How Depression Captured the Stress Marketplace

Diagnostic Specificity

Diagnostic specificity has been the master trend in the recent history of psychiatric classification. For most of history, only a few imprecise categories, such as mania, melancholia, and hysteria, were used to describe severe psychiatric conditions. No distinct diagnoses or treatments were given for common mental problems that did not feature serious symptoms. But during the twentieth century, scientific norms increasingly demanded that medicine, including psychiatry, treat specific diseases. “This modern history of diagnosis,” according to historian Charles Rosenberg,

is inextricably related to disease specificity, to the notion that diseases can and should be thought of as entities existing outside the unique manifestations of illness in particular men and women: during the past century especially, diagnosis, prognosis, and treatment have been linked ever more tightly to specific, agreed-upon disease categories. (Rosenberg 2008, p. 13)

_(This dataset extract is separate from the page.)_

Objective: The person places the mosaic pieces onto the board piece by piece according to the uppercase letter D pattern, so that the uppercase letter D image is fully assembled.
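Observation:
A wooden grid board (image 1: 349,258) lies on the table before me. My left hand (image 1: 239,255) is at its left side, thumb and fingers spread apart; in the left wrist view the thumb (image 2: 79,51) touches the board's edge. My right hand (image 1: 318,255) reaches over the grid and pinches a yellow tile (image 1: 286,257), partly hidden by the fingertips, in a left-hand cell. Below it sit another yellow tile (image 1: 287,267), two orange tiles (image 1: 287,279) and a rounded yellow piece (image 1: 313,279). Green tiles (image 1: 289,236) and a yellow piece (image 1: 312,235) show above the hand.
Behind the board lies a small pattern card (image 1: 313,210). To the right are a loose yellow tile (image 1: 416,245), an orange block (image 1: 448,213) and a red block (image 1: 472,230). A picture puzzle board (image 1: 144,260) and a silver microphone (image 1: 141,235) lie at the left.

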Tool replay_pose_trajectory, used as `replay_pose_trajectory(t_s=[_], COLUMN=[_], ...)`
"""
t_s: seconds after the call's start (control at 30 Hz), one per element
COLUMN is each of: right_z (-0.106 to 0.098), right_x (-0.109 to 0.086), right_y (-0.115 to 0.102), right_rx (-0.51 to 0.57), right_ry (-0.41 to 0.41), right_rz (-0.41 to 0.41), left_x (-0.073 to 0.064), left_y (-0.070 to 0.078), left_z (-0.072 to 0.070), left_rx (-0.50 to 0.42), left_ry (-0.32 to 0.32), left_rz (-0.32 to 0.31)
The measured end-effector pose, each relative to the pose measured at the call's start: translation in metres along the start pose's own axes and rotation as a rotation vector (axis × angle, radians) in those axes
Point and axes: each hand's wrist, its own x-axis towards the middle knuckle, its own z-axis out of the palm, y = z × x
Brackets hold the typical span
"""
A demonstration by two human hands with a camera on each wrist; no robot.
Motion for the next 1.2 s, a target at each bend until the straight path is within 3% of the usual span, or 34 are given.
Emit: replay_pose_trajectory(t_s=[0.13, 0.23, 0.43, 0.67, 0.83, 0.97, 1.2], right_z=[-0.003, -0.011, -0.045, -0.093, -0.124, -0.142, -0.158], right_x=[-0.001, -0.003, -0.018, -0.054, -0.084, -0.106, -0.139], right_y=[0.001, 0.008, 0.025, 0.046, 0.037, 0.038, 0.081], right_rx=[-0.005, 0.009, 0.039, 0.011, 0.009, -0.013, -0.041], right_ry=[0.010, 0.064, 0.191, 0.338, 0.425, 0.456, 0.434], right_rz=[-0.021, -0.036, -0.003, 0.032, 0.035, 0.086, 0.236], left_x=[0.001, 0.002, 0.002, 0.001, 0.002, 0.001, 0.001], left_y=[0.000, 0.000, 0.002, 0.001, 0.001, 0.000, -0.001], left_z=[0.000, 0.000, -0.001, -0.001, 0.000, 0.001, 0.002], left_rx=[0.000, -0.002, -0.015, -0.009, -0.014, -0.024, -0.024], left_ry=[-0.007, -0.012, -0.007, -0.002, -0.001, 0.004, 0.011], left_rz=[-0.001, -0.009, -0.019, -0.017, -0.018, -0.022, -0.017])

The stress condition's variable and fluctuating mixture of psychic distress, somatic problems, and life difficulties (i.e., “problems of living”) lacked the diagnostic specificity needed to give disease entities medical legitimacy. Although pure forms of anxiety and depression do exist, they are the exceptions rather than the rule. Indeed, the simultaneous presence of anxious and depressed symptoms is far more common than isolated forms of each condition, as more than two-thirds of people with major depression also report an anxiety disorder (Kessler et al. 2003, p. 3101). Nevertheless, beginning in the 1970s, the psychiatric profession was pressured to embrace the norms of diagnostic specificity accepted in the rest of medicine as the standard for definitions of their subject matter (Horwitz 2002).

Before the 1970s, the ill-defined, amorphous, and protean conditions that patients brought to general physicians and mental health specialists did not pose a major problem for the psychiatric profession. The supremacy of psychodynamic perspectives meant that diagnostic norms did not dictate sharply bounded, discrete categories of disorder. Instead, explanations emphasized unconscious mechanisms that were manifest in a variety of overt symptom formations, and treatments used psychotherapeutic methods that were not specific to particular symptoms (Rycroft 1968). Moreover, at that time, most clients paid directly for their therapy, so there were no third-party payers to require specific diagnoses. Neither theoretical nor financial concerns forced psychiatry to differentiate among various types of disorders.

During the 1970s, however, this situation began to change rapidly as demands for specificity placed tremendous pressure on psychiatry to alter its diagnostic system. Generalized conceptions—whether “psychoneuroses,” “stress,” or “nerves”—became a millstone around the neck of the profession (although they remained common in popular discourse). The unreliability of the DSM-II's cursory diagnoses subjected psychiatry to much criticism, ridicule, and even questions about its legitimacy. Prominent critics such as Thomas Szasz (1974) mocked psychiatry because it could not even define its central domain of “mental illness.” Others, like D.L. Rosenhan (1973), conducted highly publicized studies purporting to show that psychiatric labeling worked to hospitalize people who were not sick at all. Psychiatry was under attack from many fronts, including the libertarian right, the Marxist left, and feminists, all of whom focused on its perceived suppression of individual freedom.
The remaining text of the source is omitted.